| Directions for this task |
Each line of the data below that contains "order" must be copied.

| Exercise input |

== Segment start ==

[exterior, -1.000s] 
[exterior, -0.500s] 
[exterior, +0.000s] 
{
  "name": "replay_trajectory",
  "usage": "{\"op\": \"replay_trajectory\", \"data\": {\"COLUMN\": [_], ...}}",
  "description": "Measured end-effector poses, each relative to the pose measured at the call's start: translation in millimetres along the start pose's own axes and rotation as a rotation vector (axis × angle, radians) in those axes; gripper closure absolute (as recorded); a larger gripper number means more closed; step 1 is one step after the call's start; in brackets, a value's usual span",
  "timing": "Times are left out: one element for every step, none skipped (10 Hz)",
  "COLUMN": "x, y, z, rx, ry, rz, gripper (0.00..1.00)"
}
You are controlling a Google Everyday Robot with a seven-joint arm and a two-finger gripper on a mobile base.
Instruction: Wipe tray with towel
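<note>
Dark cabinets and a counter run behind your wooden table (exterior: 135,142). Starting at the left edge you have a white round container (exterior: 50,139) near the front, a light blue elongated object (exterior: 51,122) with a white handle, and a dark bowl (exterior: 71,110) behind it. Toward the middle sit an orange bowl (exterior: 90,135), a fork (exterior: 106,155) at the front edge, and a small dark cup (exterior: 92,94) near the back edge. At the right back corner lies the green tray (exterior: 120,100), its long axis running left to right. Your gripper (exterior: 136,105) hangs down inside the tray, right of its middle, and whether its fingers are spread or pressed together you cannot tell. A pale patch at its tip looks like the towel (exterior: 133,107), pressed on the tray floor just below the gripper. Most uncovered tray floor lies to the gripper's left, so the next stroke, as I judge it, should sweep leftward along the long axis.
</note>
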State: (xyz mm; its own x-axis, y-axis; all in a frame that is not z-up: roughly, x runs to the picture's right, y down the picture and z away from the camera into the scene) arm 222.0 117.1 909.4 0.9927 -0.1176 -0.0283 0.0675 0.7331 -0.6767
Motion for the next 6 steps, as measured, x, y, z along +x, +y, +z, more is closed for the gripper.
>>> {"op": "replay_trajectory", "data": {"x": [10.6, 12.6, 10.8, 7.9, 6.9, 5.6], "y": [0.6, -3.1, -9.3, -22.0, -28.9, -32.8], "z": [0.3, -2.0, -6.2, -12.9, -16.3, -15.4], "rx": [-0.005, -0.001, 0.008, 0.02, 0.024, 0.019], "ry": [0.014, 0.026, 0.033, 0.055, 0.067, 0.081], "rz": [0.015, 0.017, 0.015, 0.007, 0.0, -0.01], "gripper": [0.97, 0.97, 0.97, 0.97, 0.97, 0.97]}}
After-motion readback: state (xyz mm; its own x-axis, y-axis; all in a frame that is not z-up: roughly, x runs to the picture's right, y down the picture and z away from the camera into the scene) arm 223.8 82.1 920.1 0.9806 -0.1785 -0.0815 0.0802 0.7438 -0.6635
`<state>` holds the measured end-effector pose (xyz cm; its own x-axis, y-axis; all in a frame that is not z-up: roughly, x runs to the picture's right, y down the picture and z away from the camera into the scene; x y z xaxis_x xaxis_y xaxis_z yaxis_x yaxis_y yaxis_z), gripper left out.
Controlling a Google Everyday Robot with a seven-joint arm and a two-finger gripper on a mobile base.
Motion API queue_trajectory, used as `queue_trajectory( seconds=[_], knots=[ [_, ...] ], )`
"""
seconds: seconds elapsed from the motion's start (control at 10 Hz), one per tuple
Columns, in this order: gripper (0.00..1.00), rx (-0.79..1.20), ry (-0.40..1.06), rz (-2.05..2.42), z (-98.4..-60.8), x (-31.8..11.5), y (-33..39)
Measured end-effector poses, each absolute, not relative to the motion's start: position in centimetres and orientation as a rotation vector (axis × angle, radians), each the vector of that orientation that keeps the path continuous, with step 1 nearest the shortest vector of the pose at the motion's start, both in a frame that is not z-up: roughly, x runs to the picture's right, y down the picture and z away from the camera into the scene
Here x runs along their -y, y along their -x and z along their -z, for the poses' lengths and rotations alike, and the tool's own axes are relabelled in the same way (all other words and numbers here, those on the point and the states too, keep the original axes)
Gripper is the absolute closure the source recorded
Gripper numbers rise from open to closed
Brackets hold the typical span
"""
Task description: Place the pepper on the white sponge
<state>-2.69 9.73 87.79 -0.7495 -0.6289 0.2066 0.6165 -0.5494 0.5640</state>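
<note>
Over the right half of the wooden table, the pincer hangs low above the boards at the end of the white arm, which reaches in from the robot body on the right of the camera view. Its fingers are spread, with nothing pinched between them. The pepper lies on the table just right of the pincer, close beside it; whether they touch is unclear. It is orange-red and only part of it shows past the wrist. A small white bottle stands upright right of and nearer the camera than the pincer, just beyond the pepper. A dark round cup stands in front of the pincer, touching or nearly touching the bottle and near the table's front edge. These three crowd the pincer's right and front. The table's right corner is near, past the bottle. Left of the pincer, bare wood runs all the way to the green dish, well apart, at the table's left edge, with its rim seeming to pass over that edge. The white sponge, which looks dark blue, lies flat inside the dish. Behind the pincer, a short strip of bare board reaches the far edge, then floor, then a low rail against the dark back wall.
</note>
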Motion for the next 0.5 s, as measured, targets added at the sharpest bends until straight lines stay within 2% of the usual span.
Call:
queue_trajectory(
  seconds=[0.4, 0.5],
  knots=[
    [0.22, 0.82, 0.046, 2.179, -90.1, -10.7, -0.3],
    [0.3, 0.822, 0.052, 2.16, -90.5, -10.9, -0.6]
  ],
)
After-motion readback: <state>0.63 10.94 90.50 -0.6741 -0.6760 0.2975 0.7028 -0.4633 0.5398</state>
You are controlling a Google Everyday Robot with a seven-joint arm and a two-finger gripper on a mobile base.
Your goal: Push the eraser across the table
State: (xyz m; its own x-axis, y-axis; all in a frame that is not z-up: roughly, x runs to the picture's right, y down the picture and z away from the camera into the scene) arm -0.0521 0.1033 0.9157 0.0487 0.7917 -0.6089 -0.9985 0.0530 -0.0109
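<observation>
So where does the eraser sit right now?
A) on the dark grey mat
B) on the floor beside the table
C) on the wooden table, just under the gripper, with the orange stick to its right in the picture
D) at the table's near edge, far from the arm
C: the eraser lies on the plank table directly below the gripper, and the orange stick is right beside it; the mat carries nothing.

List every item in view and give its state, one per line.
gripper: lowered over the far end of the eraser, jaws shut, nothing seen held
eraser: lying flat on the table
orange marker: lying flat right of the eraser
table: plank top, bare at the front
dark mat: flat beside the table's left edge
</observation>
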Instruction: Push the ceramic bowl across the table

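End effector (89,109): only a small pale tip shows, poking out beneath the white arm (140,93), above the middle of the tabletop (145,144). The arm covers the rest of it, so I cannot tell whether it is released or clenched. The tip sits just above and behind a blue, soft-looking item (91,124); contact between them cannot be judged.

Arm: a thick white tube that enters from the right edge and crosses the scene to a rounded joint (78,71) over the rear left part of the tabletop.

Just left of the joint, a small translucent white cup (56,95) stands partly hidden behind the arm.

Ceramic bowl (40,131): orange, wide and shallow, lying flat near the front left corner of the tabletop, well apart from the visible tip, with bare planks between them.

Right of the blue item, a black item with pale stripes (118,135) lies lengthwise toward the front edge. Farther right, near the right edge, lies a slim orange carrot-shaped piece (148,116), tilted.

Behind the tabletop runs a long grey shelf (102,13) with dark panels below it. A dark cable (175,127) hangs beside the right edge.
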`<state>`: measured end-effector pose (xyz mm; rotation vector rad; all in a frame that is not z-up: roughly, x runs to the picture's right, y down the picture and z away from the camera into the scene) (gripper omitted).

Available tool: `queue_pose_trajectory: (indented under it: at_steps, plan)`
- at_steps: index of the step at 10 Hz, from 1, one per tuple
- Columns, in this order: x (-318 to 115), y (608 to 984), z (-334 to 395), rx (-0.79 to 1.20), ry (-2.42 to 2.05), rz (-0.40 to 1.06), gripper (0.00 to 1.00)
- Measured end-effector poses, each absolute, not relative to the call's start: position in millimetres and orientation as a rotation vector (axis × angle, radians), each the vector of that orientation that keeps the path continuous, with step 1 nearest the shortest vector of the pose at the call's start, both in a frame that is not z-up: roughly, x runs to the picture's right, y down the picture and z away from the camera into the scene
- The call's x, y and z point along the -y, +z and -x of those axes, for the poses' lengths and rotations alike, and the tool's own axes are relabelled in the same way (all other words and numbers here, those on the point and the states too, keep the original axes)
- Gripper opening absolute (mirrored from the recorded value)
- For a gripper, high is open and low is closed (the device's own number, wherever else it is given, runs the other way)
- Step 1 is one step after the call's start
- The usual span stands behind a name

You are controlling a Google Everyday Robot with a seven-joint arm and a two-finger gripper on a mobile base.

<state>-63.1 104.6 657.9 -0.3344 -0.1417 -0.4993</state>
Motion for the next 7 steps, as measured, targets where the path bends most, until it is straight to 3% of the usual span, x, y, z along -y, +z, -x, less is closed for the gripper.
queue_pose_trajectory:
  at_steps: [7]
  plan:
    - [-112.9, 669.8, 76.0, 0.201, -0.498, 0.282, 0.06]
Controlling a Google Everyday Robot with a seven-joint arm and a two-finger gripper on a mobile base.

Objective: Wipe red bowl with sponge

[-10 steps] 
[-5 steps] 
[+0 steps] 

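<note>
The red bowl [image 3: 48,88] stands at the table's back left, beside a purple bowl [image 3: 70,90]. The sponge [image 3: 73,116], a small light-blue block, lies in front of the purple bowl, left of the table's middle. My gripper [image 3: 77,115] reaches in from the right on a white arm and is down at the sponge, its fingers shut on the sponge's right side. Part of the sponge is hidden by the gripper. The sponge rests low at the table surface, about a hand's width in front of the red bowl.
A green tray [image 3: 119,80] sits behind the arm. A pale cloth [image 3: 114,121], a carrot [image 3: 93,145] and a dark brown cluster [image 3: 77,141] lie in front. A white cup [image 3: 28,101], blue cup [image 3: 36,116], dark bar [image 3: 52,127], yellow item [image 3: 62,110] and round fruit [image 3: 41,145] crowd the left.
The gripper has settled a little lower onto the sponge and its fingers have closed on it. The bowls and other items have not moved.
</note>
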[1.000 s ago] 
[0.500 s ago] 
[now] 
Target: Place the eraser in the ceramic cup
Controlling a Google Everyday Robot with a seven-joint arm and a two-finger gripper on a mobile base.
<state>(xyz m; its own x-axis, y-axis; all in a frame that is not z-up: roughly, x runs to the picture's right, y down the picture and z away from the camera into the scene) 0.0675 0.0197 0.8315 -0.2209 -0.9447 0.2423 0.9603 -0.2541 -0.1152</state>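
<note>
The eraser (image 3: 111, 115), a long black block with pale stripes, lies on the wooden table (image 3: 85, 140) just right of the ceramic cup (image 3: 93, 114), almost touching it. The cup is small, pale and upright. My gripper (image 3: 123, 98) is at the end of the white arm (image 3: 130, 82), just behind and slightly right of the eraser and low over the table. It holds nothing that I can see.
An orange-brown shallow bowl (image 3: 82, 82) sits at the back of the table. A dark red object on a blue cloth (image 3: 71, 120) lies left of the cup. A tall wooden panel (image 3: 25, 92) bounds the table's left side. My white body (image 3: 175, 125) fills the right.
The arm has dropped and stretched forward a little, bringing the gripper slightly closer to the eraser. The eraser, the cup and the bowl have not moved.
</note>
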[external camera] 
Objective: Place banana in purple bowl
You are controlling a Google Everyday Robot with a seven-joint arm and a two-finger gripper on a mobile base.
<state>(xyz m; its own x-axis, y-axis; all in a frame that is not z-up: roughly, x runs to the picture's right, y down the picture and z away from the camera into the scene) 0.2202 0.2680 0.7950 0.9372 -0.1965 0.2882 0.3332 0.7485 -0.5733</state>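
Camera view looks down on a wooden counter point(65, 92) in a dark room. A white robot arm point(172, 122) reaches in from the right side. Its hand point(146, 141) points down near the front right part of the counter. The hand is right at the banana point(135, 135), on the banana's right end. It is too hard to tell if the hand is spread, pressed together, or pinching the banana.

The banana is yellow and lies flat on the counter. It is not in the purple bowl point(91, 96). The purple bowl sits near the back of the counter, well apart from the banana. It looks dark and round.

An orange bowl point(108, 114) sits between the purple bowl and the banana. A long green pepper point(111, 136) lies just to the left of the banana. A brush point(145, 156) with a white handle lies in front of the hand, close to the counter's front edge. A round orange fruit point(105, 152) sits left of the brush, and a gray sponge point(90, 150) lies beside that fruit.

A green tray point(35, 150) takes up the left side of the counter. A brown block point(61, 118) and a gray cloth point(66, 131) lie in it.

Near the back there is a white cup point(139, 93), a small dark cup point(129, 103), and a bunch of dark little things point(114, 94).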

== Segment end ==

| Task output |
Columns, in this order: gripper (0.00..1.00), rx (-0.79..1.20), ry (-0.40..1.06), rz (-2.05..2.42), z (-98.4..-60.8), x (-31.8..11.5), y (-33..39)
- Columns, in this order: x (-318 to 115), y (608 to 984), z (-334 to 395), rx (-0.79 to 1.20), ry (-2.42 to 2.05), rz (-0.40 to 1.06), gripper (0.00 to 1.00)

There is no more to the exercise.